State poet laureate credits her civil engineering background

Catching up with Kathleen Flenniken, ’88, a civil engineer turned poet. Recently she was appointed Washington State Poet Laureate for 2012–2014.

Kathleen Flenniken, the state’s second-ever Poet Laureate, took a winding path to poetry. After earning a master’s degree in civil engineering from the UW in 1988, she went to work as an engineer.

“My engineering education taught me how to learn. You develop the habit of studying and reading and that serves me well as a writer.”

“I didn’t always have a passion for poetry.” As an adult, Flenniken read part of a Walt Whitman poem in the liner notes of a music album and tracked down the original.

“There was something empowering about deciding what to read and what I liked and didn’t like. Find the voices and poets that speak to you.”

Improvisational jazz and handwriting analysis were two of the night classes she took after her children were born. But poetry, her third class, was the most comfortable fit.

“It was a ‘Where have you been all my life?’ feeling.” In 2007, she earned a Master of Fine Arts degree in creative writing.

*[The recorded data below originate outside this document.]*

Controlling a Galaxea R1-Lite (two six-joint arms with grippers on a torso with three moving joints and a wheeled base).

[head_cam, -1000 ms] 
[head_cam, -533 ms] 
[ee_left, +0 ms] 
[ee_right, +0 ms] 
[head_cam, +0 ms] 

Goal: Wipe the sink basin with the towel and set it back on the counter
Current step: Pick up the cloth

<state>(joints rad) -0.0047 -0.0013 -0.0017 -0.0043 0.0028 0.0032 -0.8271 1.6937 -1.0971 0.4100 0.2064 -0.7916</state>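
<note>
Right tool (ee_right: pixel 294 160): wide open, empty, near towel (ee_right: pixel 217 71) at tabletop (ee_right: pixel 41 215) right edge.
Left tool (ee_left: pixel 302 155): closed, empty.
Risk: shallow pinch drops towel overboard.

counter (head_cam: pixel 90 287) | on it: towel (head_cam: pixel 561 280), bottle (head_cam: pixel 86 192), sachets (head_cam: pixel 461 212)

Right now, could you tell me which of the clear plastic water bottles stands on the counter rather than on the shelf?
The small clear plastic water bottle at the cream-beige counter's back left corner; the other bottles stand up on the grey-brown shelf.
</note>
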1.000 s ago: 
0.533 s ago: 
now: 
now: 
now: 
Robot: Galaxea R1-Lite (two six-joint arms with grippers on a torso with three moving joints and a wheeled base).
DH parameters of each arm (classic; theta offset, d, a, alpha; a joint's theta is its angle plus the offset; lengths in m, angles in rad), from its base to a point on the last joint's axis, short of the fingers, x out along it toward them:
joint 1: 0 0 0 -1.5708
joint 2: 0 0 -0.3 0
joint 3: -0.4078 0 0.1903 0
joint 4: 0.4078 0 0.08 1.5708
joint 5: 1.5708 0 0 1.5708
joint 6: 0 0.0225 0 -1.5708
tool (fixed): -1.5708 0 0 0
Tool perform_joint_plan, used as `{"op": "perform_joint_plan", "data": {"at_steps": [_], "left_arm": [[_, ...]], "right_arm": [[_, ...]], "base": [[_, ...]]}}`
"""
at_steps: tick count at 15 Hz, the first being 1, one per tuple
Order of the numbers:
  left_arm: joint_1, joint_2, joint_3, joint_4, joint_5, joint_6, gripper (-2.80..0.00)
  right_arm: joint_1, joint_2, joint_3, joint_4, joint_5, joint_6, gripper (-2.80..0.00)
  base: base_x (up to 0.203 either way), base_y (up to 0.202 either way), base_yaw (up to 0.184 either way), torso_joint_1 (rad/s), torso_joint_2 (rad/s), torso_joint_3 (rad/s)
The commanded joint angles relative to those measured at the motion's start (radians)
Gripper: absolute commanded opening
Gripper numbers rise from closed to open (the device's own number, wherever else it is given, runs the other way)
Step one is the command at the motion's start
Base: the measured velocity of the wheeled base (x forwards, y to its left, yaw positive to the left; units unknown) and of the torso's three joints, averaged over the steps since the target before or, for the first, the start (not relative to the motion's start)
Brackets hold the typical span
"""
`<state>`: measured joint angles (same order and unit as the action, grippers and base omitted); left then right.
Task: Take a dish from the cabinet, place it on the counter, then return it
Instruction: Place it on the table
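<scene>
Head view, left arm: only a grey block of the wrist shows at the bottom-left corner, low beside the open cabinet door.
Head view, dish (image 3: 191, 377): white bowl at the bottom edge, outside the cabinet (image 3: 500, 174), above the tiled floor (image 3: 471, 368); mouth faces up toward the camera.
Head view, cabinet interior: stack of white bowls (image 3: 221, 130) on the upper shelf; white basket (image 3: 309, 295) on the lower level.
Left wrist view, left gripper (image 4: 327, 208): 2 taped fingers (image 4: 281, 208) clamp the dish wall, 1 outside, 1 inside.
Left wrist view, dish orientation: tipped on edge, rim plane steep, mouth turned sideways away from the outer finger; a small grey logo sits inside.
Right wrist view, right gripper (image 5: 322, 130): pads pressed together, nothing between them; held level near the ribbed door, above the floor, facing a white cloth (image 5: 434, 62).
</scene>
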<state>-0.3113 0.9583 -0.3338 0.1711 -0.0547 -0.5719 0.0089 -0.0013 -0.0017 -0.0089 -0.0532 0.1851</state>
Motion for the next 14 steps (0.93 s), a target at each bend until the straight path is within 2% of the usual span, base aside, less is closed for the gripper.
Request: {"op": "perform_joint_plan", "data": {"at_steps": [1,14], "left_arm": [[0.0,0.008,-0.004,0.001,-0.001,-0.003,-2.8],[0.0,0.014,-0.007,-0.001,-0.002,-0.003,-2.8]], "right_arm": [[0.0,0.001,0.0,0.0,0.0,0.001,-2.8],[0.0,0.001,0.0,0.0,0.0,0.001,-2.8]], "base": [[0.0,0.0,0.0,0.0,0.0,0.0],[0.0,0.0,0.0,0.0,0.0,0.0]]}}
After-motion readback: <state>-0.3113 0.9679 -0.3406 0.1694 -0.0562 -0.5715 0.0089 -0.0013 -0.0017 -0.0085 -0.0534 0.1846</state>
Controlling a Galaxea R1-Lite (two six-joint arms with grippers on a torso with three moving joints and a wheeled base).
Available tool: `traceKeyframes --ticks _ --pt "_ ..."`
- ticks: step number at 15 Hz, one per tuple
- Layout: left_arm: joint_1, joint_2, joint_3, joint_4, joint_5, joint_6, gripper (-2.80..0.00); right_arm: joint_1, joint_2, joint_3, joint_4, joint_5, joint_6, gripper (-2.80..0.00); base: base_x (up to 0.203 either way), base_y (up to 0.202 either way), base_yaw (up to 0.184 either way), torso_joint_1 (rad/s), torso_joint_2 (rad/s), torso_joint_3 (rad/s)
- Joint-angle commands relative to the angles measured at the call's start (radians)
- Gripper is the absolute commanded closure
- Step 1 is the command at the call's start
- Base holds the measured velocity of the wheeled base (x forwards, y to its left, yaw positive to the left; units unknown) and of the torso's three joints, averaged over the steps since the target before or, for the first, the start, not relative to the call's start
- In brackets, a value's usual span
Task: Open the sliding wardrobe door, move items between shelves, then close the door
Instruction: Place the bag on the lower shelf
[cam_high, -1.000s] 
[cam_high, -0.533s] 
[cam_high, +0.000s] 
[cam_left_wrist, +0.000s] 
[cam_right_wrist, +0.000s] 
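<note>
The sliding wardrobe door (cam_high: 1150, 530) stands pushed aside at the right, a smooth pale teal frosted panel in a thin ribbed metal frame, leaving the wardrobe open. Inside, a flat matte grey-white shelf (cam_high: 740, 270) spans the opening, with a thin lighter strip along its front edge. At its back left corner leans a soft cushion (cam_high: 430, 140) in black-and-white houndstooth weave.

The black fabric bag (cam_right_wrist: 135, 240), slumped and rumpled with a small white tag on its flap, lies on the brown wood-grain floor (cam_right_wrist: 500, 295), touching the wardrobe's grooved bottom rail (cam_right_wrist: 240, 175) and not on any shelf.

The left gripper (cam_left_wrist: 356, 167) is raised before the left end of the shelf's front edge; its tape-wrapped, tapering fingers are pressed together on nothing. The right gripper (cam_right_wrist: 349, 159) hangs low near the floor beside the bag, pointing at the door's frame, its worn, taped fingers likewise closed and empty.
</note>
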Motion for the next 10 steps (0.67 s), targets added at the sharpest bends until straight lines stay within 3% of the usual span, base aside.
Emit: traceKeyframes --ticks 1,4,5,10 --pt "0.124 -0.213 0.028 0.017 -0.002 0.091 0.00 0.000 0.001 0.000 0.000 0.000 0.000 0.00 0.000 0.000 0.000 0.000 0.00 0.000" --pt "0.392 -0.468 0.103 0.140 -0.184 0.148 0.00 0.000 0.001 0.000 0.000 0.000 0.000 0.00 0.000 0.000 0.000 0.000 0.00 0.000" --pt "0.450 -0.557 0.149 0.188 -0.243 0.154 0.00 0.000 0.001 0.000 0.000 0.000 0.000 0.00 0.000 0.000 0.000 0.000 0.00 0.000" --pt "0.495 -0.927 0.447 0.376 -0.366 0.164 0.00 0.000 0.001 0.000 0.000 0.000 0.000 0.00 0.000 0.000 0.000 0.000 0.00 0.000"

Her childhood had a Norman Rockwell sheen in the shadow of Hanford. She grew up in Richland, where her father worked at the Hanford site that processed plutonium for nuclear weapons. “I rode my bike to school, came home for lunch, and my parents had a cow bell they rang when it was time to come home. Nobody talked about the work or what our fathers did.”

“It felt like learning a secret handshake.” Flenniken worked as an engineer at Hanford, which is now one of the nation’s most contaminated nuclear sites. “I lived next to it my entire life, but never went to the site because it was off-limits. It was interesting to finally be welcomed into that universe.”

“Who am I as an American? It’s an important question for me.” Flenniken’s second book of poetry, Plume, focuses on her Hanford experiences, the consequences of the radiation contamination and the government’s complicity.

“For me, the moral of the story is that secrets are bad for a democracy and the enemy of good science.”

“I remember stirring a pot on the stove with a baby on one hip and a piece of paper beside me as I jotted down poem ideas. When I started, I could write anywhere. I just had the bug.”

“Poet Laureate is a working position.” During her two-year term, Flenniken plans to visit the state’s 39 counties and excite elementary kids about poetry.

“You need somebody out there advocating and creating a new audience for poetry. I want to demonstrate that playing with language can be fun.”

“Poetry is all about humanity. You see what it means to be in someone else’s shoes for a while and that experience can make you a better person. Who doesn’t want that?”